Purpose: Cleansed, validated, and integrated data

Characteristics: - Schema enforcement - Data quality validation - Business rules applied - Master data integration - Deduplication and standardization - Optimized for analytics queries

Directory Structure:

curated/
├── dimensions/
│   ├── dim_customer/
│   ├── dim_product/
│   └── dim_date/
├── facts/
│   ├── fact_sales/
│   ├── fact_inventory/
│   └── fact_web_events/
└── conformed/
    ├── customer_360/
    └── product_catalog/

Implementation:

class CuratedZoneProcessor:
    """
    Process raw data into curated zone with quality checks
    """

    def __init__(self, spark, raw_path: str, curated_path: str):
        self.spark = spark
        self.raw_path = raw_path
        self.curated_path = curated_path

    def curate_dimension(self, raw_entity: str, curated_entity: str,
                         business_rules: dict):
        """
        Create curated dimension with quality checks
        """

        # Read from raw zone
        raw_df = spark.read.format("delta") \
            .load(f"{self.raw_path}/{raw_entity}")

        # Apply cleansing rules
        curated_df = self._apply_cleansing(raw_df, business_rules)

        # Validate data quality
        quality_report = self._validate_quality(curated_df, business_rules)

        if quality_report['passed']:
            # Write to curated zone
            curated_path = f"{self.curated_path}/dimensions/{curated_entity}"

            curated_df.write \
                .format("delta") \
                .mode("overwrite") \
                .option("overwriteSchema", "true") \
                .save(curated_path)

            # Optimize for query performance
            from delta.tables import DeltaTable
            delta_table = DeltaTable.forPath(spark, curated_path)
            delta_table.optimize().executeCompaction()
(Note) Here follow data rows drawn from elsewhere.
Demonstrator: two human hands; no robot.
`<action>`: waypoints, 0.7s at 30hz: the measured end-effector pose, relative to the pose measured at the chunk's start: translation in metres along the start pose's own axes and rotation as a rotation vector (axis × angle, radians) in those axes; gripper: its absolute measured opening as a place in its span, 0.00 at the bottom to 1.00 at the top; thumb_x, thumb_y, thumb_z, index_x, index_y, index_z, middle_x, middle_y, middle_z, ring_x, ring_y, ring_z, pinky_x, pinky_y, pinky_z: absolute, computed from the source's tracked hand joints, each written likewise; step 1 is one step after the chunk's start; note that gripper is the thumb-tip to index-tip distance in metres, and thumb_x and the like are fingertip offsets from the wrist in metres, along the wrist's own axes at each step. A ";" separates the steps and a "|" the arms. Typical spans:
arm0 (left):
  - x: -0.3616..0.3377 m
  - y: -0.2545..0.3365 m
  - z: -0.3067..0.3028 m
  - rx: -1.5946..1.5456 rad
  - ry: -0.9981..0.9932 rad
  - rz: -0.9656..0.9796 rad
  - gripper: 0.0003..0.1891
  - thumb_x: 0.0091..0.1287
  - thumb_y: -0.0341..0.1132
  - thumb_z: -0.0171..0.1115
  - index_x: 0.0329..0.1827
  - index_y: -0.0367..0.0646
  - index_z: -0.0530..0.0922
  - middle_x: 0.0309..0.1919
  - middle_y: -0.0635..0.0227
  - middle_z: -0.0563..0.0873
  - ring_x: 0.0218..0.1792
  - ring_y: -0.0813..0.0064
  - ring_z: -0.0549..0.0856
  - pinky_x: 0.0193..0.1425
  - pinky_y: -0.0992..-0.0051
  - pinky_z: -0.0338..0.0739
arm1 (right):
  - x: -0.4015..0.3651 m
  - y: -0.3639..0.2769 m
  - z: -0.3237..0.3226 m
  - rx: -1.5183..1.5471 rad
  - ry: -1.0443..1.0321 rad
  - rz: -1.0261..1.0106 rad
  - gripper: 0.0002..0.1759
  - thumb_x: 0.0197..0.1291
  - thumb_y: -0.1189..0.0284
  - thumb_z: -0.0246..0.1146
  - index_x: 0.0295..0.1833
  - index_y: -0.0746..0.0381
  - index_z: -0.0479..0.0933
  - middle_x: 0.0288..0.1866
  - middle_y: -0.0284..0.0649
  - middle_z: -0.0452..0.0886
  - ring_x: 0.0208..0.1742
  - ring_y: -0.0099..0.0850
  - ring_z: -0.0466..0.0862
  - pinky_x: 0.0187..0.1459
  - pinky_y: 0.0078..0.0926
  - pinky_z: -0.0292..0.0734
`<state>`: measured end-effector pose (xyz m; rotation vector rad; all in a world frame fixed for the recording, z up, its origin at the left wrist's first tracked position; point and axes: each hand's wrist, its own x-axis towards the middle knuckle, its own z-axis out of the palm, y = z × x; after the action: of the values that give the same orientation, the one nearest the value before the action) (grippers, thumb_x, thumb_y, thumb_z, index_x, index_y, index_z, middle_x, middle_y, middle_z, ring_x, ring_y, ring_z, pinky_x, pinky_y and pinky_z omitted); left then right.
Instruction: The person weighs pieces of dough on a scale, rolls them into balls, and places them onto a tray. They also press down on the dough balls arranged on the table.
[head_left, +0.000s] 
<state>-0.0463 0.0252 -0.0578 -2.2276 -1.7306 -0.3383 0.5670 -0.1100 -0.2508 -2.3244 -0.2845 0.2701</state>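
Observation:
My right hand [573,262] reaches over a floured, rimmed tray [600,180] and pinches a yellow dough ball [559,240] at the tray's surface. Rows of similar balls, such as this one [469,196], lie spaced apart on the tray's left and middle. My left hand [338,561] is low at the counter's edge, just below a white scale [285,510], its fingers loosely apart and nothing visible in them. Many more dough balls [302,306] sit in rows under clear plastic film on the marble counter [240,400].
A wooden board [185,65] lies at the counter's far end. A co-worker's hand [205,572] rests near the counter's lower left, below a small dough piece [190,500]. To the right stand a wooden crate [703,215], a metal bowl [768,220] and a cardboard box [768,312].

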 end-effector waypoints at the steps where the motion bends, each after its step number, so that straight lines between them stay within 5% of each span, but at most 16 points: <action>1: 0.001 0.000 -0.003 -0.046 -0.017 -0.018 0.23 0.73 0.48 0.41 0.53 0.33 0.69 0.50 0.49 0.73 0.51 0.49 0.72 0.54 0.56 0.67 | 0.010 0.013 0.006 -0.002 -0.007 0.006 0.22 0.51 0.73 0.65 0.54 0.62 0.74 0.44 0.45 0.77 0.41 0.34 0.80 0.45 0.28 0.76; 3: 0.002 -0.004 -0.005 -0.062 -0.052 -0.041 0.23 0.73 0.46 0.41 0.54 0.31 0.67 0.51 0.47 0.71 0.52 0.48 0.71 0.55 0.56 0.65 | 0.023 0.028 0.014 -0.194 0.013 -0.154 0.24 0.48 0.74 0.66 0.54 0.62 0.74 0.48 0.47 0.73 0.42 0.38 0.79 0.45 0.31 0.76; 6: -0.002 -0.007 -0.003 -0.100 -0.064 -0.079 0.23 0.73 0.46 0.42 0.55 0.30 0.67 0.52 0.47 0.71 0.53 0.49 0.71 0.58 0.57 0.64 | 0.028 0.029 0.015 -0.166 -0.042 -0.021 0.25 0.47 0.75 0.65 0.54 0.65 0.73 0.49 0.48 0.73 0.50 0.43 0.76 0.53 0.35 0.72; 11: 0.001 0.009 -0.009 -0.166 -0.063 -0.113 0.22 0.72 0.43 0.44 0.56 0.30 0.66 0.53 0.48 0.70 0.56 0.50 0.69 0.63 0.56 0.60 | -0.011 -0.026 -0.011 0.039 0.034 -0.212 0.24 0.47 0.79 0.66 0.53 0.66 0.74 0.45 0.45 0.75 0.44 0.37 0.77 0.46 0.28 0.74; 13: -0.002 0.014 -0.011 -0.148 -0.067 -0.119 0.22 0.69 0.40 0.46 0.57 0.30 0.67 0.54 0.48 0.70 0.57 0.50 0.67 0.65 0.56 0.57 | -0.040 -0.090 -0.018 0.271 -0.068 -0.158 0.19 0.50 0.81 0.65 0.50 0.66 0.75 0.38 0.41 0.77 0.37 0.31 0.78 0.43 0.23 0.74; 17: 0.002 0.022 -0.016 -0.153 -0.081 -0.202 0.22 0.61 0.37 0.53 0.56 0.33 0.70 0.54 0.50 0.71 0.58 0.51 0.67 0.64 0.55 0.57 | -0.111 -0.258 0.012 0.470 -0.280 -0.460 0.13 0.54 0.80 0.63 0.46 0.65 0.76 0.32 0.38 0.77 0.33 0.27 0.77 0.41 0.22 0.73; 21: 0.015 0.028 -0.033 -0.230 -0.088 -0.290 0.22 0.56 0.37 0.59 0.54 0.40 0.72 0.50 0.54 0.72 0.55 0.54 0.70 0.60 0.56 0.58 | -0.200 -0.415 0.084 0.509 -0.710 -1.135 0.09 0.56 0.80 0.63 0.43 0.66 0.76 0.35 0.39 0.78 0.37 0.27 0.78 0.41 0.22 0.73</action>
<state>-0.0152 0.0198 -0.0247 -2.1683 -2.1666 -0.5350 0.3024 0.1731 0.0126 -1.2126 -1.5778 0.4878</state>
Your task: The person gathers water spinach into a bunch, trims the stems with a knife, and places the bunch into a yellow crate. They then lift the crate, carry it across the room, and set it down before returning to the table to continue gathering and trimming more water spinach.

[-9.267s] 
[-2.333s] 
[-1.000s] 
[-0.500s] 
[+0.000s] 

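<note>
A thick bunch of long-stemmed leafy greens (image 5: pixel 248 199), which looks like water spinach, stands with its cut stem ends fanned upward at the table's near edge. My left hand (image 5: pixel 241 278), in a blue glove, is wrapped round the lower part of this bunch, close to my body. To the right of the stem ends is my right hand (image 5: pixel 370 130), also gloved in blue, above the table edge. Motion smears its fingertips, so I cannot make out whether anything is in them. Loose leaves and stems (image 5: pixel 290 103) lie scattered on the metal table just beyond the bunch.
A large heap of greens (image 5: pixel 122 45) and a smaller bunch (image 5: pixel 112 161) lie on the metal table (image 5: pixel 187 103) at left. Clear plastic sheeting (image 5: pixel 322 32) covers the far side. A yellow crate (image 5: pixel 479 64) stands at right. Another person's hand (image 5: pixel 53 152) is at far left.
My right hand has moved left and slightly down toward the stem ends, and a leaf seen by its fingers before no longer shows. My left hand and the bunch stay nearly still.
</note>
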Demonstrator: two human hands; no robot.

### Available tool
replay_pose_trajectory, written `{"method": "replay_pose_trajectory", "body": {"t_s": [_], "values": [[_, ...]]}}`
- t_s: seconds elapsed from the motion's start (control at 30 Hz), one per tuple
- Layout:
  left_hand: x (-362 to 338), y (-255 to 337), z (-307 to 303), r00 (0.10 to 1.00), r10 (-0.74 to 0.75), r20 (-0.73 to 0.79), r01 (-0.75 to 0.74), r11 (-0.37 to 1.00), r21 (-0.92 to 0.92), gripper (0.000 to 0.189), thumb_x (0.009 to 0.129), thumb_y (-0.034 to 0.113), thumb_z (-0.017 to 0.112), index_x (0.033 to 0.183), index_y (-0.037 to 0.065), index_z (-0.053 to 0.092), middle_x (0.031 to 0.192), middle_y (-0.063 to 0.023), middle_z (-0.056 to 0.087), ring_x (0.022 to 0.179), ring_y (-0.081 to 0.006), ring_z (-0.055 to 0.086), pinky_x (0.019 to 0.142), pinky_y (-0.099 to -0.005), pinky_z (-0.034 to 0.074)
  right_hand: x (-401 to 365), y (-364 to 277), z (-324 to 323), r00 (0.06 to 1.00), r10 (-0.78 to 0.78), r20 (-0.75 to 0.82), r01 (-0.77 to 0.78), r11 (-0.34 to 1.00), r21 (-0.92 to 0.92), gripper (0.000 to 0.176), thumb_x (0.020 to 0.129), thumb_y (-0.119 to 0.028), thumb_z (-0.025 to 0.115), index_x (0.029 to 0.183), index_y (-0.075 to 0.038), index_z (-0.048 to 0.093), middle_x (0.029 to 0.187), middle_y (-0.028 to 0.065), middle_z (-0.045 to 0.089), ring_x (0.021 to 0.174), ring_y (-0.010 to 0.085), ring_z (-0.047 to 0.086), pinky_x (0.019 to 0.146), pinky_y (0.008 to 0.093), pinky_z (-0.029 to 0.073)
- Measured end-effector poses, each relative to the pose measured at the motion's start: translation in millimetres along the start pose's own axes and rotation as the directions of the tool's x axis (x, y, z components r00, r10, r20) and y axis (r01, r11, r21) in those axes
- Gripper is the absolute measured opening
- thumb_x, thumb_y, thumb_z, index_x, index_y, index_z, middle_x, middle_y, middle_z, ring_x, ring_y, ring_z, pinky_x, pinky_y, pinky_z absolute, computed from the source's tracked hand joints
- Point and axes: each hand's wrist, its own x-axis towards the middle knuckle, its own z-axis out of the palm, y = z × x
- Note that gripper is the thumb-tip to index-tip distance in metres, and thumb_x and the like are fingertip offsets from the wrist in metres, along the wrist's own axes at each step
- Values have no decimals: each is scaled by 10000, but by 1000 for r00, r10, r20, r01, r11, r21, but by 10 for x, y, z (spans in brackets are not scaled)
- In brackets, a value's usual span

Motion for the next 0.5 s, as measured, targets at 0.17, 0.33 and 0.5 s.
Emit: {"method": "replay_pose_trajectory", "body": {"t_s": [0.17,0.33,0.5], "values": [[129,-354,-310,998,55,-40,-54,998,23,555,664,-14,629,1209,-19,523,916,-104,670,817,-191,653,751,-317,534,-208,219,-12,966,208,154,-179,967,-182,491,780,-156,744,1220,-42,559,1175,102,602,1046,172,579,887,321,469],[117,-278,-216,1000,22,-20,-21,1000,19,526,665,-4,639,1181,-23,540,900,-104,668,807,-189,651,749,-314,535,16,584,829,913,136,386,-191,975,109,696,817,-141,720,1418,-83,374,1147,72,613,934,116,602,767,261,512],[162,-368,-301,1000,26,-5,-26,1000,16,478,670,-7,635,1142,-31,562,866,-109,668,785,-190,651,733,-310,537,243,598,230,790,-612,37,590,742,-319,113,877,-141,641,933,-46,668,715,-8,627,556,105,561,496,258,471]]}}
            if business_rules.get('z_order_columns'):
                delta_table.optimize().executeZOrderBy(
                    *business_rules['z_order_columns']
                )

            return {"status": "success", "path": curated_path}
        else:
            return {"status": "failed", "quality_report": quality_report}

    def _apply_cleansing(self, df: DataFrame, rules: dict) -> DataFrame:
        """Apply cleansing transformations"""

        cleansed_df = df

        # Remove duplicates
        if rules.get('deduplicate_on'):
            cleansed_df = cleansed_df.dropDuplicates(rules['deduplicate_on'])

        # Standardize columns
        for col_name, transformation in rules.get('standardize', {}).items():
            cleansed_df = cleansed_df.withColumn(
                col_name,
                expr(transformation)
            )

        # Filter invalid records
        if rules.get('filter_condition'):
            cleansed_df = cleansed_df.filter(rules['filter_condition'])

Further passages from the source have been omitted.